The Federal Trade Commission has split into two increasingly divided camps, with disputes raging over everything from regulatory issues to the staffing needs of the commissioners.

Earlier this year the two sides fought over the proposed closing of several of the agency's regional offices. Now the battle is joined over what agency spokesmen say is a routine staff realignment, but what others see as an attempt to strip two members appointed by President Carter of some of their powers.

In the latest dispute, FTC Commissioners Patricia P. Bailey and Michael Pertschuk are balking at Chairman James C. Miller III's decision to transfer the responsibility for reviewing adjudicatory motions and quashing subpoenas from their offices to the offices of Miller and George W. Douglas, a recent addition to the commission.

Along with the powers, Miller shifted one staff position each from Bailey's and Pertschuk's offices to his and Douglas' offices. And there's the rub.

"No commissioner should be able to interfere with the staff of another commissioner," Bailey said. "That's an important principle." Bailey said the staff reduction--which leaves her and Pertschuk with three staffers apiece--will affect her ability to do her job effectively.

"The size of the staff that I have now is absolutely essential to me," she said. The other three commissioners declined to comment.

An FTC spokesman said, however, that each commissioner traditionally has three staffers. She added that the assignment of powers is the chairman's prerogative, and that the shifts made last week were routine.

But sources sympathetic to the dissenting commissioners disagreed. Traditionally, they said, the two junior commissioners are responsible for adjudicatory motions and subpoena-quashing, and get the additional staff to do those jobs.

Under that tradition, Douglas would get the power to control FTC investigations by moving to quash subpoenas, but Bailey would be allowed to oversee procedural and substantive motions in FTC cases and recommend their disposition to the full commission. The sources said it is highly unusual for one of those jobs to be given to the chairman's office.

The sources also noted that the shift will mean that two of the commission's most important legal functions are being transferred from lawyers, Bailey and Pertschuk, to two commissioners with no legal background. Miller and Douglas are economists.

Some agency observers see the move as an attempt by Miller and Douglas, who represent the conservative side of the commission, to reduce the power of Pertschuk and Bailey, who tend to dissent from the chairman's positions.

"It's the concentration of the power and the staff in the chairman's office and the office of his trusted commissioner, at the expense of the dissenters," one source said.

"It's really the antithesis of the way a collegial body should operate," another source said. "It was an extraordinary and unprecedented action . . . . To our knowledge, no chairman has ever unilaterally stripped one commissioner of these powers and given them to another."

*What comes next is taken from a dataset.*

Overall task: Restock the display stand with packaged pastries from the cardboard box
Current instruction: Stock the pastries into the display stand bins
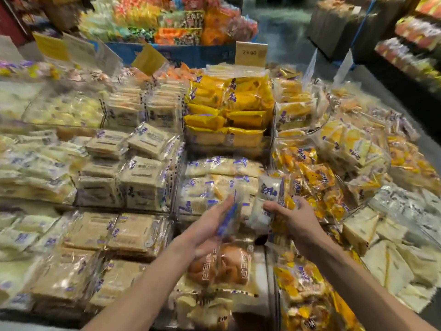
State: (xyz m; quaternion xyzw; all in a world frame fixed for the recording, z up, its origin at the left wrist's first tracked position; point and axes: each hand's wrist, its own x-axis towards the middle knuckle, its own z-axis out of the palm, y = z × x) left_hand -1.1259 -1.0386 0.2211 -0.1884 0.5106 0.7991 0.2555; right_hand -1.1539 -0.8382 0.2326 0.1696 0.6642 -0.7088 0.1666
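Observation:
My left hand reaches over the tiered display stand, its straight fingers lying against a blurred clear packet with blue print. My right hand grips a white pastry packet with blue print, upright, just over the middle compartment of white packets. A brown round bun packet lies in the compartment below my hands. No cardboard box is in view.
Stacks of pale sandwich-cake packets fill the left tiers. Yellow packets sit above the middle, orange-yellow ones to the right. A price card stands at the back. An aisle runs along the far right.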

The source suggested that "the purpose of it seemed to be to take some retribution" against Bailey and Pertschuk. Miller, this source theorized, is upset not only at dissent in general, but at the outcome of a recent battle in which the commission's factions battled to a compromise over the reduction of the FTC's field staff.

In the compromise, Miller, who had wanted to abolish four of the commission's 10 regional offices and many of the offices' 222 positions, had to settle for keeping all 10 open, but with a reduction of 53 positions. Hardest-hit was the New York office, cut from 39 staffers to 18, and the Chicago office, cut from 34 to 18. Termination notices went out this week.

An FTC spokesman said the agency will try to transfer many of the employes to other regional offices or to Washington.

Sources say the outcome of the regional-office squabble, which followed long negotiations with congressional committees overseeing the FTC's funding, was a political defeat for Miller.

"The Congress has now clearly and unequivocably told him he has to keep open all 10 offices," one source said.

Although the dissenting commissioners are not pleased with the cuts in the regional offices, saying they will gut the commission's investigative and enforcement powers, they also say they're satisfied with the compromise.

As for their own staffing problem, Bailey and Pertschuk are talking about taking some action, perhaps by getting friends on Capitol Hill to intervene.